My wife is really opening up. The affair seems to have freed her to actually look into herself purely for herself. She has never really stepped out of ‘us’ to consider ‘me’ before. It’s eye opening to watch, and I’m so proud of her. I keep telling her that I don’t want her to hide herself from me and only tell me what she thinks I want to hear. I want to know her. What she wants. Ironically her constant hiding to protect her marriage drove it right off a cliff!

Ok it was more than that, but that was a big part. We are not vulnerable together. It was something I had in spades with Meredith, but I do not have with my wife. This is a huge topic that I will save for another time, but vulnerability is really important and was missing from our marriage.

What we are going to do is take a mental step away from our marriage, and make a list of things we each need in our primary relationship separately. As if we were looking for a date. We are going to be completely 100% wide open with each other no matter how it makes the other person feel. Then we are going to share them and talk about them.

I’m sure the items we discuss will be uncomfortable, but it will be a good exercise. The other side is that they will probably be in contrast to what we have. In other words a list like this will probably emphasize what we are missing in our current relationship.

Talking about all of this, my wife has been very explicit that she wants to do this, and then evaluate whether it makes sense for us to stay together or not. She is very focused on is being happy whether together or separate. It is blowing my mind how well she is dealing with the thought of us splitting up. She really wants us to be happy. I do too.

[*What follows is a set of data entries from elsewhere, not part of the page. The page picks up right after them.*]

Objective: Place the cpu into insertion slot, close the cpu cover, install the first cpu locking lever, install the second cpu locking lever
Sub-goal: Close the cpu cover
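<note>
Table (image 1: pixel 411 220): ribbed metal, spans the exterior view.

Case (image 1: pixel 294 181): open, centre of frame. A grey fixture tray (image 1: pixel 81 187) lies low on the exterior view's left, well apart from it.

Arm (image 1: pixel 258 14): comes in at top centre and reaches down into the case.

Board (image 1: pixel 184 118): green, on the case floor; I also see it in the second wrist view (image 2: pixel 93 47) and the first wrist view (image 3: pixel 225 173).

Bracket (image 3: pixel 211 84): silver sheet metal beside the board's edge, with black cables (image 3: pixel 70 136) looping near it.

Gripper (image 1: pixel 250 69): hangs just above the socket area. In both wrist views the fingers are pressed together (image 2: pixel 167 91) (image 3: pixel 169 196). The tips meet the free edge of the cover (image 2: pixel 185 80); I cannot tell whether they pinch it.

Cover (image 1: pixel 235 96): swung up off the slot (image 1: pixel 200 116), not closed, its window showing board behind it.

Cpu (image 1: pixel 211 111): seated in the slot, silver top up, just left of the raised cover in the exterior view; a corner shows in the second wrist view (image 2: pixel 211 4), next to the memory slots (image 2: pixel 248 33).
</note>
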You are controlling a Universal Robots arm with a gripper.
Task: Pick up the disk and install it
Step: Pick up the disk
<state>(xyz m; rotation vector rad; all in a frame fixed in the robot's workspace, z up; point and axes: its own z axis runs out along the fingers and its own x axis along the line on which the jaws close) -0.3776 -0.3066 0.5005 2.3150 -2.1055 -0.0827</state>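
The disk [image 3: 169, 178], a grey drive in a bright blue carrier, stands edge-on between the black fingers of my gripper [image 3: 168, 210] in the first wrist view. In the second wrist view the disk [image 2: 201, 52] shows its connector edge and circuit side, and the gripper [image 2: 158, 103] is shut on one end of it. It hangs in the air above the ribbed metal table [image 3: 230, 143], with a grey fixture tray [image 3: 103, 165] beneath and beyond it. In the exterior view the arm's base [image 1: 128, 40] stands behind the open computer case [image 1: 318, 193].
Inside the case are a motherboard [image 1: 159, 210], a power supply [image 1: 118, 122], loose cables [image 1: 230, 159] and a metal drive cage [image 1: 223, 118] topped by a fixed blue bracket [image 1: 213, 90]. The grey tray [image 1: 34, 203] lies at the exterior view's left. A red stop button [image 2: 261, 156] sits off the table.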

Also she has spent a lot of time evaluating her parents relationship and how unhealthy it was. Yes they stayed married for forty years, but most of those they should not have been. After forty years they painfully divorced. My wife does not want us to have that kind of relationship. Neither do I.

Overall I’m very excited to actually learn about my wife. That she will actually tell me what she wants. I have a feeling we will be out of step with each other, but it will be a breath of fresh air just to know who she is.

Lastly, she mentioned over and over yesterday how freeing it was too know of the affair. That it justifies the thoughts she has been having, and her actions going forward to society. If we split then it was her husband’s fault. If we stay it’s because she forgave me. All the uncertainty she had before has been made clear. She feels free to think about herself, just herself. I can understand and appreciate that feeling.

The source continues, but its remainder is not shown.